Integrity Policy - Monitoring and Enforcing the use of SRI

This has been a long time coming so I'm excited that we now have a working standard in the browser for monitoring and enforcing the use of SRI across your website assets!

SRI refresher

For those that aren't familiar, or would like a quick refresher, here's the TLDR of SRI - Subresource Integrity. When loading assets from a 3rd-party, especially JavaScript, it's a good idea to have some control over what exactly it is you're loading. A typical script tag will allow any script to load in your page, but SRI gives you the ability to make sure the JavaScript you're getting is the JavaScript you wanted... It's all done with the simple addition of an integrity attribute:

<script
src="https://cdnjs.cloudflare.com/ajax/libs/jquery/3.7.1/jquery.min.js" 
integrity="sha256-/JqT3SQfawRcv/BIHPThkBvs0OEvtFFmqPF/lYI/Cxo="
crossorigin="anonymous">
</script>

That integrity attribute means the browser can now download that file and check the cryptographic fingerprint of the file it downloaded matches the one that you were expecting! If the file is tampered with or modified in some way, the browser can reject it. I have a full blog post about SRI, Subresource Integrity: Securing CDN loaded assets, that I wrote more than a decade ago back in 2015!

The rise of SRI

It's no surprise that SRI has become a very popular technology. It's free to use, it's an open web standard supported across all browsers, it's unbelievably simple, and it provides invaluable protection against some quite serious threats. Helping to drive that adoption, all of the major CDN providers have been supplying their script tags with SRI attributes for years, it could have stopped some pretty serious attacks in recent history [source], and it's now even a recommended strategy in compliance standards like PCI DSS [source]. If you have existing assets that don't have SRI protection, and you'd like to add it, you can use free tools like our SRI Hash Generator to take the URL of existing assets and create an SRI compatible script or style tag. But there lies a little bit of a problem. How do you know what assets that you have across your website that are eligible to use SRI, but aren't currently using it?

Integrity Policy to the rescue!

We now have a way to effortlessly audit all of the dependencies across your application to ensure that they're using SRI. Integrity Policy is an open web standard, requires no code or agent to be deployed, and has no negative impact to speak of. It can be enabled with a single HTTP Response Header:

Integrity-Policy-Report-Only: blocked-destinations=(script), endpoints=(default)

As you can see here, I'm using the Report-Only version of the header as it's best to start by gathering information before you consider any enforcing action. I'm setting the policy to monitor JavaScript and I'm instructing it to send telemetry to the default reporting endpoint. If you're not familiar with the Reporting API you can read my full blog post, but the summary is that you simply add a HTTP Response Header to let the browser know where to send the telemetry. This endpoint can also be used by a variety of different mechanisms so you can set it once and use it many times.

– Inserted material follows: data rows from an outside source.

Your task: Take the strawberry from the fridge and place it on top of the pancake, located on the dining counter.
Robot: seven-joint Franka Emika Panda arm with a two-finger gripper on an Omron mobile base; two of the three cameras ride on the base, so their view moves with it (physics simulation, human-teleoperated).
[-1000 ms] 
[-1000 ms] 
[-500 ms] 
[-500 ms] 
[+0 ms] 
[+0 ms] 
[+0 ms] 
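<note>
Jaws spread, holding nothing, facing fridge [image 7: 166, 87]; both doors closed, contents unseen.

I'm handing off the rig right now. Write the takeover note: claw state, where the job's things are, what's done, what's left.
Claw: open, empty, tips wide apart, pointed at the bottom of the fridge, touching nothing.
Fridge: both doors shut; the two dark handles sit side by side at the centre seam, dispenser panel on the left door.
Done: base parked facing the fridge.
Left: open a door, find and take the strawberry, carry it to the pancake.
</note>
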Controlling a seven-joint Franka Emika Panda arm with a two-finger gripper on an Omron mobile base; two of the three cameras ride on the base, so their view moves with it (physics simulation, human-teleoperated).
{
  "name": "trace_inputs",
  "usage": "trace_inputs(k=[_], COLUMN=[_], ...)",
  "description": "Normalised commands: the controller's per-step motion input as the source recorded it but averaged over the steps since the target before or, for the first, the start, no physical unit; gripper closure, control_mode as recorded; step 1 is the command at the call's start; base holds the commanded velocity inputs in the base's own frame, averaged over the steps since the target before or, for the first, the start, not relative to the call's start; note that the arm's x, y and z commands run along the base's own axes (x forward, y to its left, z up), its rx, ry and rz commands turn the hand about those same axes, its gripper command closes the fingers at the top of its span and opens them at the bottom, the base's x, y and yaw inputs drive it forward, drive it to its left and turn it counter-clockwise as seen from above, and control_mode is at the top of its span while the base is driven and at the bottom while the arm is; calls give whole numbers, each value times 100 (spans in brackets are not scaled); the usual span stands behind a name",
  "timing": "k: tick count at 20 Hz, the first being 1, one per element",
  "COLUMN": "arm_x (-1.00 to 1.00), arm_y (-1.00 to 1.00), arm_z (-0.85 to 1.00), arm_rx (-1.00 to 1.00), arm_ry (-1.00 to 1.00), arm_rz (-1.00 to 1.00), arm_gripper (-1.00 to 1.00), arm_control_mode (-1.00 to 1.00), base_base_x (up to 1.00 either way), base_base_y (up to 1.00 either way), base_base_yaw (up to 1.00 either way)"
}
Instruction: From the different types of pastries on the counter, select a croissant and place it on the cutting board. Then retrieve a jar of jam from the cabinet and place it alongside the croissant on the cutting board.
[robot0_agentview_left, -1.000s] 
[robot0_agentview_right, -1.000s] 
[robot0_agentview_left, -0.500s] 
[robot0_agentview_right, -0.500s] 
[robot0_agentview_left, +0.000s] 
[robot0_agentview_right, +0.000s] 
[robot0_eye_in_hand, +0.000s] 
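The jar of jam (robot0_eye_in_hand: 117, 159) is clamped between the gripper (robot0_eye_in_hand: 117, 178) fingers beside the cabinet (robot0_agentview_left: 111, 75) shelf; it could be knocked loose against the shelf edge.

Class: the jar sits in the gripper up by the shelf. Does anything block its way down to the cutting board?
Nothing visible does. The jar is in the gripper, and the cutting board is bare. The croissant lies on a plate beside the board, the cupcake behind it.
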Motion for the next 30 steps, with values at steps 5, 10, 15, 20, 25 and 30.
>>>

Report-To: {"group":"default","max_age":31536000,"endpoints":[{"url":"https://helios.report-uri.com/a/t/g"}],"include_subdomains":true}

That's it! With both of those headers set, any time a browser loads one of your pages it will send an event to let you know if there is an asset being loaded without the use of SRI. As the Integrity Policy header was delivered in Report-Only mode, it will still allow the asset to load so there is no negative impact on your site. The idea here would be that you can now go and fix that problem by adding the integrity attribute to the asset, and then the events will no longer be sent.

Now in open beta!

Integrity Policy is now available on our site and is free to access for all customers during the open beta period. After announcing another brand new feature only a couple of months ago, CSP Integrity, these two features will form part of our new Integrity Suite offering that will become generally available in Q1 2026.

There's no doubt that these new capabilities are a fundamental improvement in client-side security, allowing for a level of native protection in the browser that is simply unmatched. Whilst the details we've covered in the CSP Integrity blog post, and now in this Integrity Policy blog post, are exciting, we still have a lot more to announce in the coming months!